**Material for the task:**
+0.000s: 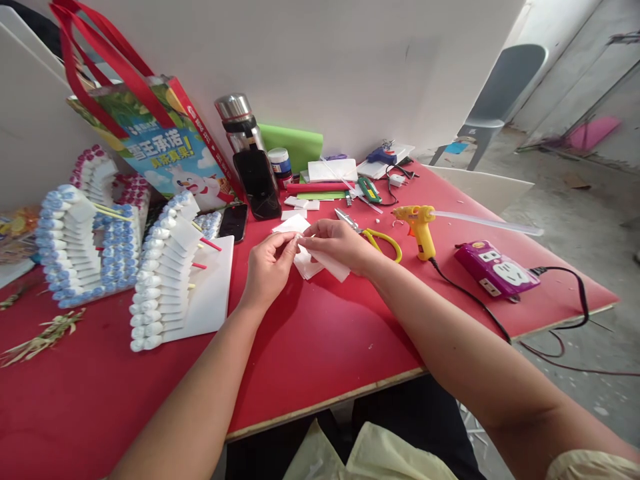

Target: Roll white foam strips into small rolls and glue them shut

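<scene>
My left hand (273,268) and my right hand (336,244) meet over the middle of the red table (310,347). Their fingertips pinch a small piece of thin white tissue paper (334,265), part of which hangs below my right hand. More white sheets (306,265) lie under and behind the fingers. Left of my hands stands a fan-shaped craft piece with rolled white ends (150,293) on a white board (215,293). Just beyond my right hand are yellow-handled scissors or pliers (383,240), partly hidden by it.
At right lie a yellow glue gun (421,227) with a clear stick and a purple power socket block (497,270) with cords. Behind stand a flask (240,123), a dark phone (256,183) and a gift bag (160,143). A blue-and-white craft piece (85,247) sits at left.
</scene>
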Demonstrator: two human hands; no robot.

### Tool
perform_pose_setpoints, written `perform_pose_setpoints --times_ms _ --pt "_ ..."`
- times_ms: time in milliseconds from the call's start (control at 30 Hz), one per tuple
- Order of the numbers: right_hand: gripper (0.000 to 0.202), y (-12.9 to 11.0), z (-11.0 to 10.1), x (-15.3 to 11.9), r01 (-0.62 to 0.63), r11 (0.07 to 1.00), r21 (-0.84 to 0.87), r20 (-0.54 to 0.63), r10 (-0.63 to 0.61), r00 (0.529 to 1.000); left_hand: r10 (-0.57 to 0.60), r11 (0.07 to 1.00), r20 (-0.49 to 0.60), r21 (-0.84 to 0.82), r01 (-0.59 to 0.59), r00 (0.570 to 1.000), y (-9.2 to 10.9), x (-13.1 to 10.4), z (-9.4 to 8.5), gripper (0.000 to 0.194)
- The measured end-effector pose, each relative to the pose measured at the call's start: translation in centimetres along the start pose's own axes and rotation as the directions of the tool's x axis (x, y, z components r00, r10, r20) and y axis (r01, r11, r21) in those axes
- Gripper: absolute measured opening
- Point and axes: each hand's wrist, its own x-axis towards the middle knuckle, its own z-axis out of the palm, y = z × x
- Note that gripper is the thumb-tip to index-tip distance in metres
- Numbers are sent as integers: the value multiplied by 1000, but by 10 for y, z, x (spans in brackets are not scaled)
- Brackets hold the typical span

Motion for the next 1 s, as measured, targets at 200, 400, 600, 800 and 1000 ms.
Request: perform_pose_setpoints --times_ms 200,400,600,800,1000 --pt "36 1 -4 -1 113 985 -134 40 -108 993 -59 994 32 -86 62 998 -6 1 0 29" --pt "39 1 -12 -1 -95 990 -103 47 100 994 15 999 64 39 -18 998 -1 2 -4 23" --pt "37 1 -16 1 -364 892 269 226 310 924 109 990 94 85 -117 990 4 2 -3 20" --pt "32 -2 -20 0 -357 856 374 233 286 929 133 987 110 75 -141 985 4 1 -2 23" --pt "27 -3 -20 1 -347 882 319 170 308 936 127 989 120 59 -135 985 3 0 -1 22"
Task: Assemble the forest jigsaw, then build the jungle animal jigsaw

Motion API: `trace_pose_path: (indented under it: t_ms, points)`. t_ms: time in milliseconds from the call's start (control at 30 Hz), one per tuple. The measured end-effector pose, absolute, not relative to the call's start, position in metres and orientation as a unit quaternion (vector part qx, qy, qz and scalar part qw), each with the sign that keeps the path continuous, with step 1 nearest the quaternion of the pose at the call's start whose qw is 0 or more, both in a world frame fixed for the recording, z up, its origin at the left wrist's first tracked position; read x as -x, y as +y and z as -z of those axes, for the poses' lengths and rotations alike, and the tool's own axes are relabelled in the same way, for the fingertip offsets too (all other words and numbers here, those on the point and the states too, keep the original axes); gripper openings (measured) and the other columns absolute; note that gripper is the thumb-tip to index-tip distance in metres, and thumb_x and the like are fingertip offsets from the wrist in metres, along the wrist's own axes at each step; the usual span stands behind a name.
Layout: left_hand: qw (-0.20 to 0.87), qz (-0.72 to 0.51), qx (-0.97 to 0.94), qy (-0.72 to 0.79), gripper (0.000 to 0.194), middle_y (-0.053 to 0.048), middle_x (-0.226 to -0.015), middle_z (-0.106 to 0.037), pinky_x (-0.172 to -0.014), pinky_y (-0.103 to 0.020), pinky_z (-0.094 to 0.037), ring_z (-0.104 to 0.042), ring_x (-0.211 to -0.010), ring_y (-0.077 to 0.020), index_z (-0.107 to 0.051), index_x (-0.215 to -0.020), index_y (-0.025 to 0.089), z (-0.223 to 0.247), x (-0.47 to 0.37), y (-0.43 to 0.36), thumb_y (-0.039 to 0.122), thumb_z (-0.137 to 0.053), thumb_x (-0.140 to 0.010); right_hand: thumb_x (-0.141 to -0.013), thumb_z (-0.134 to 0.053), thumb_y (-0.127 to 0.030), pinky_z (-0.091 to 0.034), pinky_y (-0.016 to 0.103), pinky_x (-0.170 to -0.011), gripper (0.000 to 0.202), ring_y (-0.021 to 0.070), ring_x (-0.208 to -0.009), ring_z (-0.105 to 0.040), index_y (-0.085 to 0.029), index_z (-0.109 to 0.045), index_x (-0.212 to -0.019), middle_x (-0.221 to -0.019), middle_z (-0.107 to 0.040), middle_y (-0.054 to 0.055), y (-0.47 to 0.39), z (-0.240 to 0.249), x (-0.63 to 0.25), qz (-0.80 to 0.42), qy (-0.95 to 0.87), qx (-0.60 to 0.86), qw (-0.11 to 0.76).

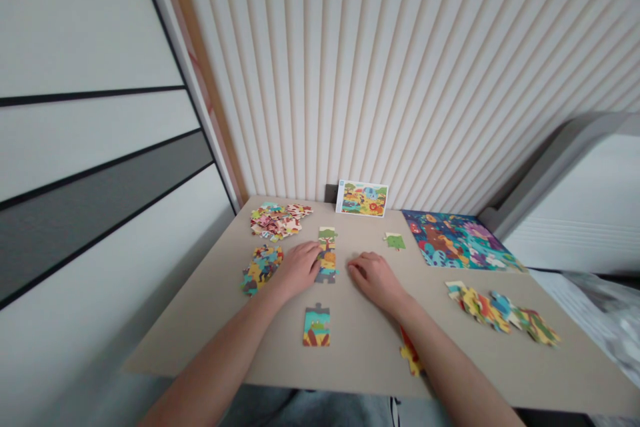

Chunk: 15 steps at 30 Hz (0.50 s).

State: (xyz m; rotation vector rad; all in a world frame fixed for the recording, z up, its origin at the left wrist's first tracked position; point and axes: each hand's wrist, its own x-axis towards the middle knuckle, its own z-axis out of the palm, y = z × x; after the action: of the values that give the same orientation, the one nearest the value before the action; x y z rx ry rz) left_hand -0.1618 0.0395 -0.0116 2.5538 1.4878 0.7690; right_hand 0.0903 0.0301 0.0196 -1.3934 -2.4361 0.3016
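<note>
A column of joined puzzle pieces (327, 257), showing a tree, an orange animal and grey-blue ground, lies flat on the table (360, 333). My left hand (300, 267) rests at its left edge, fingers curled together and touching it. To the right of the column, my right hand (374, 279) lies on the table with its fingers curled in, and I see nothing in it. Nearer to me is a frog puzzle section (317, 327) with a tab on top. Partly under my right forearm is a yellow and red piece (413, 357).
A picture card (362, 199) leans at the back. Piece piles lie at back left (280, 221), by my left wrist (263, 269), and at right (500, 312). A green piece (395, 241) sits near a colourful puzzle picture (457, 240). A pleated panel (320, 67) rises behind.
</note>
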Motion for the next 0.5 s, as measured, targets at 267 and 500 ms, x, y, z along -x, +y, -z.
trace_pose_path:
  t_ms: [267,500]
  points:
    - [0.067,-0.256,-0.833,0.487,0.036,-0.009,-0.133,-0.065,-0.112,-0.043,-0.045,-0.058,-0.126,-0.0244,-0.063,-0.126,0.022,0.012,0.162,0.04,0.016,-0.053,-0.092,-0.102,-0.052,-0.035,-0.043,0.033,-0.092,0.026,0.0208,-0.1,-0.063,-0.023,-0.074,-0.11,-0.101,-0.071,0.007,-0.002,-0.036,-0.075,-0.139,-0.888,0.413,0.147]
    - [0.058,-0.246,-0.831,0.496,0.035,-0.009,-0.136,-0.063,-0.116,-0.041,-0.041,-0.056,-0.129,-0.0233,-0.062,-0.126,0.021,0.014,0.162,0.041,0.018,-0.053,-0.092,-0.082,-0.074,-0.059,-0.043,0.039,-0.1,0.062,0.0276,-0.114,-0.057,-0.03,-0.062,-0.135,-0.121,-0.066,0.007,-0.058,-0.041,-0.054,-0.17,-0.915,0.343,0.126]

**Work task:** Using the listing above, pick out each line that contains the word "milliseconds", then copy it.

**Result:**
- times_ms: time in milliseconds from the call's start (control at 30 Hz), one per tuple
Motion API: `trace_pose_path: (indented under it: t_ms, points)`. t_ms: time in milliseconds from the call's start (control at 30 Hz), one per tuple. The measured end-effector pose, absolute, not relative to the call's start, position in metres and orientation as a unit quaternion (vector part qx, qy, qz and scalar part qw), each with the sign that keeps the path continuous, with step 1 nearest the quaternion of the pose at the call's start whose qw is 0 or more, both in a world frame fixed for the recording, z up, its origin at the left wrist's first tracked position; read x as -x, y as +y and z as -z of those axes, for the poses' lengths and rotations alike, and the tool's own axes are relabelled in the same way, for the fingertip offsets too (all other words and numbers here, those on the point and the states too, keep the original axes); gripper openings (measured) and the other columns absolute; note that gripper is the thumb-tip to index-tip distance in metres, and thumb_x and the like are fingertip offsets from the wrist in metres, along the wrist's own axes at each step; the usual span stands behind a name.

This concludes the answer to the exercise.